SOAP Note – Sleep-Wake Disorder1
The assignment has the following requirements:
Focused SOAP Note
- Develop a Focused SOAP Note on the client using the template provided in these instructions
- You must add a title page and reference page. The title page and reference page must be in APA format.
- Include at least three peer-reviewed resources published within the last five years to support your assessment, diagnosis, and treatment planning.
Criteria
Patient Demographic Information
Submits demographic information as specified on the SOAP Note Template.
Chief Complaint
Chief compliant is present and placed in quotation marks to indicate the client’s words.
Review of Systems
A full review of systems pertaining to the patient’s complaint/s is present
Current Medications
Current medications are present including the name, dose, route, and frequency.
Subjective Information
All subjective information is documented appropriately and thoroughly
Objective Information
A focused exam related to the client’s chief complaint is presented.

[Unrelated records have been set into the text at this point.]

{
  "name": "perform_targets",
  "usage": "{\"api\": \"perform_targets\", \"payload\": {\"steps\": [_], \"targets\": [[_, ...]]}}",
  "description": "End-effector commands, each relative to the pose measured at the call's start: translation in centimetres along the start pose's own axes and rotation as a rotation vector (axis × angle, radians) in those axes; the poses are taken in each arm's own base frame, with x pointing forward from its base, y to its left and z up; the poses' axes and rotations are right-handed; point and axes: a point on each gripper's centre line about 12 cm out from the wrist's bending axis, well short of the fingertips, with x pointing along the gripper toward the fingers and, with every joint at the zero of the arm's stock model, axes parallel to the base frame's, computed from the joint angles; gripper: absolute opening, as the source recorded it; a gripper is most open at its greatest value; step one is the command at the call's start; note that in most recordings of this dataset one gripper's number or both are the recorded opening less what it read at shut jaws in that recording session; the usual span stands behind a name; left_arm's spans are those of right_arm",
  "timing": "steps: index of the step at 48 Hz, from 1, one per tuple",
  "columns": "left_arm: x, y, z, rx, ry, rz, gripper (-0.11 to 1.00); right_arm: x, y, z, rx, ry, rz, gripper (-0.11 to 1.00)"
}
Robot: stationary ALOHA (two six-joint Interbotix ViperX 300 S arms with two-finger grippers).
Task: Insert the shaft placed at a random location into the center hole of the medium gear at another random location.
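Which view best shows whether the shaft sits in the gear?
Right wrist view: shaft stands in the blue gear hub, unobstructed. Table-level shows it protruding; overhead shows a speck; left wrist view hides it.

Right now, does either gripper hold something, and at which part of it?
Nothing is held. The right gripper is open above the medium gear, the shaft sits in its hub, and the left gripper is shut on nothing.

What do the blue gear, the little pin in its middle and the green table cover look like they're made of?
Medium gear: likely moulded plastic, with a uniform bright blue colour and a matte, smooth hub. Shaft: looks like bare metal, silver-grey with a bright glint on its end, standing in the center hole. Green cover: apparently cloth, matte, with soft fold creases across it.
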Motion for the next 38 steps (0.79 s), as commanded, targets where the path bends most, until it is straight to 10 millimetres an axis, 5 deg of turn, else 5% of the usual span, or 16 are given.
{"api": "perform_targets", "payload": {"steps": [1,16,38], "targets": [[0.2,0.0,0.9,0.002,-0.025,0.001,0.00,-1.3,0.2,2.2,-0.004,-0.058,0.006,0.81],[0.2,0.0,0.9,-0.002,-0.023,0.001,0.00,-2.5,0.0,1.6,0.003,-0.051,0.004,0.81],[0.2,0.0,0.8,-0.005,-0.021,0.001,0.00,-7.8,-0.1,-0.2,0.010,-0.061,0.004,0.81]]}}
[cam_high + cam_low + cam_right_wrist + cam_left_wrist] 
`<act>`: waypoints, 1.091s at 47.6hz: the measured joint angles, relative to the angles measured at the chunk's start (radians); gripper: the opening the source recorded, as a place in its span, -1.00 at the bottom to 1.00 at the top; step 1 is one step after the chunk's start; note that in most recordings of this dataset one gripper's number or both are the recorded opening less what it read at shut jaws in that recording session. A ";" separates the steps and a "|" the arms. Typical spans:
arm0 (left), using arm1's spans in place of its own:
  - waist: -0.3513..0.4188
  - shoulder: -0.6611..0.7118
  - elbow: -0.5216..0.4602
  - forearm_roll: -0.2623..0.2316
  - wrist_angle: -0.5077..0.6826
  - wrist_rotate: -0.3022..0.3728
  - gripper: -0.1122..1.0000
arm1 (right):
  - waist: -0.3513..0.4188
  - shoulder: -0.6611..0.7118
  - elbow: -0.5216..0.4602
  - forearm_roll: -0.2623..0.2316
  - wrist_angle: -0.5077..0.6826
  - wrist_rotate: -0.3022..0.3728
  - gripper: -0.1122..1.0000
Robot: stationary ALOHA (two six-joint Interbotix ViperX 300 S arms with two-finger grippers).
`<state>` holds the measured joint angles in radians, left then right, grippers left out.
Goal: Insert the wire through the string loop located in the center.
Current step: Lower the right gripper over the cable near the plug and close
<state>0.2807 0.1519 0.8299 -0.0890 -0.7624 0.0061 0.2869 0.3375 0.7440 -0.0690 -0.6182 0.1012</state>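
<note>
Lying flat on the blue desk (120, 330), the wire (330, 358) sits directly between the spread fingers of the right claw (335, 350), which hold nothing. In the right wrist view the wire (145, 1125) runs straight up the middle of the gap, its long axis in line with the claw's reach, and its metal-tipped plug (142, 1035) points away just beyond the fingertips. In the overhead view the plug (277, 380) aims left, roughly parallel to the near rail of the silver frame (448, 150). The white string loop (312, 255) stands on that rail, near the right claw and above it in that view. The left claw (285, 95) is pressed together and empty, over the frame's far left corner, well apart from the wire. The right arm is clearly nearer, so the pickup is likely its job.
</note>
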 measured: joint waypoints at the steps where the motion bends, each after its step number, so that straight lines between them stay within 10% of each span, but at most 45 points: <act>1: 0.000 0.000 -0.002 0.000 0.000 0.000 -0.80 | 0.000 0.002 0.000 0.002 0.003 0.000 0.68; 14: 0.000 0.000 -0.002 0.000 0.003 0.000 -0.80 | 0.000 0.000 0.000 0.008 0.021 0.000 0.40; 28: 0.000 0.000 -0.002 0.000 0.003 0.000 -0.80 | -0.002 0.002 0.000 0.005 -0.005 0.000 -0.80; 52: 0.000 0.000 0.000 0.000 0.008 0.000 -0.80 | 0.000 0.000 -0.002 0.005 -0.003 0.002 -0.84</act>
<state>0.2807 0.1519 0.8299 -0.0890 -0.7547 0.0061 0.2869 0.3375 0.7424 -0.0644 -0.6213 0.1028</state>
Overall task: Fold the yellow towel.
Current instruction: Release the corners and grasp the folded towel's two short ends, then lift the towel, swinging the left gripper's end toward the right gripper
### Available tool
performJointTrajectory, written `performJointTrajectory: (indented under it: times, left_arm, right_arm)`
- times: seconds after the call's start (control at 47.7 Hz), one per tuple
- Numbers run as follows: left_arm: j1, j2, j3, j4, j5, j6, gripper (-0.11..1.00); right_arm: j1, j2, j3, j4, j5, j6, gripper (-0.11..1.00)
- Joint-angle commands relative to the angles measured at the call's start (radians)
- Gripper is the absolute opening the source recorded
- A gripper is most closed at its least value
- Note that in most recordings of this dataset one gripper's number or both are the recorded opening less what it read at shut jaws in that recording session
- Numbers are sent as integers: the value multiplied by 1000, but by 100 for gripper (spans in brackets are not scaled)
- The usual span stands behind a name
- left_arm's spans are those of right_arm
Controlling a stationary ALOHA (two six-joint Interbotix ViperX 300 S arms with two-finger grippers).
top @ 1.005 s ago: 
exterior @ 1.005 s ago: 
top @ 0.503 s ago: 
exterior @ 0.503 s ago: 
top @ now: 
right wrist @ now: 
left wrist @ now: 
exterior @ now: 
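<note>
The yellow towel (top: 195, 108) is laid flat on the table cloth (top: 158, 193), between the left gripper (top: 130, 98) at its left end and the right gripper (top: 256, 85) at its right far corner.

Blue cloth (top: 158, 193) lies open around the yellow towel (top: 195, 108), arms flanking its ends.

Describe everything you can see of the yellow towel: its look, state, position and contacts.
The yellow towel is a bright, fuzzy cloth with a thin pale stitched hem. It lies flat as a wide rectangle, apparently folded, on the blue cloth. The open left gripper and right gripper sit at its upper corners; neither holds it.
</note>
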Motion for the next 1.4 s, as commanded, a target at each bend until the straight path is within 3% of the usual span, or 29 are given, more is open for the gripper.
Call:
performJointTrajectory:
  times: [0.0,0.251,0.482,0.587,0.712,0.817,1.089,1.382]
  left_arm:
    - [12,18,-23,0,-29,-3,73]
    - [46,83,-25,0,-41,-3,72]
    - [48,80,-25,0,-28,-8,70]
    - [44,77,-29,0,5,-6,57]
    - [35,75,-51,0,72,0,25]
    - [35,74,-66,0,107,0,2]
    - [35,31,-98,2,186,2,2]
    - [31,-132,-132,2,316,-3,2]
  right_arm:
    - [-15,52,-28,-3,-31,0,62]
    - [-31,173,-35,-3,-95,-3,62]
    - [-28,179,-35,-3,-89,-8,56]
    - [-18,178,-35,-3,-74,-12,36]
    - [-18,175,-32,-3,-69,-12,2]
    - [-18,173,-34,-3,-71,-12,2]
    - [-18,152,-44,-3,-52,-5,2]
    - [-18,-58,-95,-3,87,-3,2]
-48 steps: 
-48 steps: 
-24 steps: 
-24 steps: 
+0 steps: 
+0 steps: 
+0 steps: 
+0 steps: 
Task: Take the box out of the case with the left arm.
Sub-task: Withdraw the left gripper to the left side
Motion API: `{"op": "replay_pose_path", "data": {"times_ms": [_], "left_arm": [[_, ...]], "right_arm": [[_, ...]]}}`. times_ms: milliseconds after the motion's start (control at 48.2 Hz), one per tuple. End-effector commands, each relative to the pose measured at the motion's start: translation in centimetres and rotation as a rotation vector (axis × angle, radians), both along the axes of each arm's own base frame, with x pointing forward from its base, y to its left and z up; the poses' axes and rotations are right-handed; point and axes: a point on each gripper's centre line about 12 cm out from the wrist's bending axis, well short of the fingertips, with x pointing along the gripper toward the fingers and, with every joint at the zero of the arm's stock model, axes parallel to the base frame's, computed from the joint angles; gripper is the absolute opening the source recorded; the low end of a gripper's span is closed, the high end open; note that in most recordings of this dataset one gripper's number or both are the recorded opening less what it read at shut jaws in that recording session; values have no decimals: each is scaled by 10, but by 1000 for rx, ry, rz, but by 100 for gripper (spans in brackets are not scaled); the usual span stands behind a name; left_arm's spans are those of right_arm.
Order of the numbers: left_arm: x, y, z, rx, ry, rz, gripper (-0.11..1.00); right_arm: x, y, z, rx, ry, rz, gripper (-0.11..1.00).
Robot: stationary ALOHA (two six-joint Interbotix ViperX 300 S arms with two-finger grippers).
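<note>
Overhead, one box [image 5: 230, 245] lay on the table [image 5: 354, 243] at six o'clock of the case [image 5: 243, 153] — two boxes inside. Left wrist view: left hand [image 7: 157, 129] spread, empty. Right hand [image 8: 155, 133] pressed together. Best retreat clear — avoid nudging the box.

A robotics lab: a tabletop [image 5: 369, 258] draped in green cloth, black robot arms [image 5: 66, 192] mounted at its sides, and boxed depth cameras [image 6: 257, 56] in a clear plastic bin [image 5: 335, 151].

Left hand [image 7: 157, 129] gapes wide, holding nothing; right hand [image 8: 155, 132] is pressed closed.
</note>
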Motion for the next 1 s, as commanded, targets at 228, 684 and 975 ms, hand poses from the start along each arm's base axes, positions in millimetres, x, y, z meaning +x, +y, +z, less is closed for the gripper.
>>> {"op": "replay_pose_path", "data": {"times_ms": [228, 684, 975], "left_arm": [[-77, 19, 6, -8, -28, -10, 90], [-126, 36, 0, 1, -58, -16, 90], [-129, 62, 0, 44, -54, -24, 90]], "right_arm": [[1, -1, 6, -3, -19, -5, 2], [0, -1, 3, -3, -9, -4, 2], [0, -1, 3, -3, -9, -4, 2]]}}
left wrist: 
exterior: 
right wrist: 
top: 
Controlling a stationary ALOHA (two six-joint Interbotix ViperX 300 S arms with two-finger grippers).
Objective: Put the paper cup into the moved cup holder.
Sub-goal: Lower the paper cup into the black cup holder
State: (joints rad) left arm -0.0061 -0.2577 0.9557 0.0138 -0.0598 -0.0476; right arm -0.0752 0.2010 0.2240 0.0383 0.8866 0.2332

A full mental status exam is documented.
Assessment
This includes DSM-V-TR diagnosis/diagnoses, and ICD-10 code/s. Assessment data/diagnosis must correspond to the chief complaint and subjective information given by the patient
Plan
Must include full treatment plan (pharmacological, non-pharmacological treatments, patient education, referrals, laboratory testing, and follow-up). A rationale is required to support your treatment plan based on the diagnosis.
APA Format and References
A title page and reference page in APA format must be included. The APA 7th edition should be used. References should be published within the last five years.